Last updated: March 23, 2026
Analyze Service Metrics
The Services tab in the Query Builder provides a focused view of span-based metrics for a single service.
Use it to quickly investigate latency, request count, or error rate for a specific service and narrow the data down to the operations that matter.
Dash0 automatically generates a set of built-in metrics from your telemetry. These appear alongside your own custom metrics in the Query Builder, as can be seen above. For example:
dash0.spans— derived from span telemetry; used by the Services and Tracing tabs.dash0.spans.duration— the duration histogram of all spans; powers latency queries in Services and Tracing.
These metrics are also accessible directly in the Metrics and PromQL tabs, giving you the flexibility to combine them with your own metrics or apply custom aggregations.
Select the Metric
Use the Metric dropdown to choose what you want to measure.
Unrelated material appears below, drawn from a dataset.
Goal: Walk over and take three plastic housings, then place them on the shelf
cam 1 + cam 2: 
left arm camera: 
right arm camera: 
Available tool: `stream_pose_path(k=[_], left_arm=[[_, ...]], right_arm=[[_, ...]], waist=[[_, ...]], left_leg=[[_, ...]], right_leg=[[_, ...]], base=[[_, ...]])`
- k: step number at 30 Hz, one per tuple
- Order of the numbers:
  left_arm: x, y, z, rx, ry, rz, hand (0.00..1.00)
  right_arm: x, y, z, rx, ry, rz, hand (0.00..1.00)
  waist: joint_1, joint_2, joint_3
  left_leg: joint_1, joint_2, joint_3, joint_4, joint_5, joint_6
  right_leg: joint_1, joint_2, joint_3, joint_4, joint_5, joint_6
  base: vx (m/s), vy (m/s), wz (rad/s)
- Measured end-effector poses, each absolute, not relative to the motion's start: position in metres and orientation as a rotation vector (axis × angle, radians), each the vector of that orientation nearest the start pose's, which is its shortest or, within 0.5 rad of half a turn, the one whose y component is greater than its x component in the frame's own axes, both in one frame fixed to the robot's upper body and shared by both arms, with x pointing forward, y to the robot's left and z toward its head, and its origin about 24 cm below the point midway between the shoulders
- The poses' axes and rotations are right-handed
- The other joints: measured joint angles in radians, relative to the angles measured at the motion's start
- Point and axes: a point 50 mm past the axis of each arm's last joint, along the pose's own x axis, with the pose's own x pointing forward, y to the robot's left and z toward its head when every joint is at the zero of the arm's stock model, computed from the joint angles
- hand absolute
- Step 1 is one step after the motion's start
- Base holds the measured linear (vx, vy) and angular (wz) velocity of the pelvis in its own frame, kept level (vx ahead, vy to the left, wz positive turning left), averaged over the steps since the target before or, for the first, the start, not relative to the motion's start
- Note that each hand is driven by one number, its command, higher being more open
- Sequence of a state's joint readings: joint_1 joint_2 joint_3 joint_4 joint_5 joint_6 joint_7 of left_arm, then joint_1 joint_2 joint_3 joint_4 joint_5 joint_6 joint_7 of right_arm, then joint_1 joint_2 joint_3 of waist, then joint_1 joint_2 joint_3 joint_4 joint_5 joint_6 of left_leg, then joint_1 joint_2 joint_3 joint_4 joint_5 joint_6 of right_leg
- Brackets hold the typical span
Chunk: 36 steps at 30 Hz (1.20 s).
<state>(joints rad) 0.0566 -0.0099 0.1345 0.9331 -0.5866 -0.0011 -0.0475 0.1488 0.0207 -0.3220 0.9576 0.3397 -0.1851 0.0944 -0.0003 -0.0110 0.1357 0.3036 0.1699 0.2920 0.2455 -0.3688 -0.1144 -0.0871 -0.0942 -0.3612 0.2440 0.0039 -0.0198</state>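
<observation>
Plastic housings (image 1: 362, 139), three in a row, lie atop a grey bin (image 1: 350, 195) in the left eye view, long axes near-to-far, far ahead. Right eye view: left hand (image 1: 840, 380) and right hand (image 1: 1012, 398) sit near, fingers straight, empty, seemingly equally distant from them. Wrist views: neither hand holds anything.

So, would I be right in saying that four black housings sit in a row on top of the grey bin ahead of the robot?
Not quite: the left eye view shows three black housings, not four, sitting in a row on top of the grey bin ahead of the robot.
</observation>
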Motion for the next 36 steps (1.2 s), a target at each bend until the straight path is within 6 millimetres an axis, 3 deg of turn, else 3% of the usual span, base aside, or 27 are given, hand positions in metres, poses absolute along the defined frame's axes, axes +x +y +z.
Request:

The available metrics fall into categories, each backed by a different PromQL pattern:
- Request count and Error count are raw counters — queries use
increase()to return the total number of spans accumulated over the selected interval. - Request rate and Error rate measure how fast spans are arriving — queries use
rate()to return spans per second, which is more useful for alerting because it is not affected by the length of the time window. - Error percentage is a derived ratio — it divides the error span count by the total span count, returning a value between 0 and 1. Dash0 renders this as a percentage in the preview chart, so a query result of
0.05is displayed as5%. Thresholds in check rules must be set in the 0–1 range. - Duration percentiles are computed from
dash0.spans.duration, Dash0's native histogram metric. Unlike classic bucket-based histograms, native histograms encode the full distribution of observed durations dynamically rather than against fixed pre-defined boundaries, which produces significantly more accurate percentile estimates — particularly in the tail. Results are multiplied by1000to convert from seconds to milliseconds.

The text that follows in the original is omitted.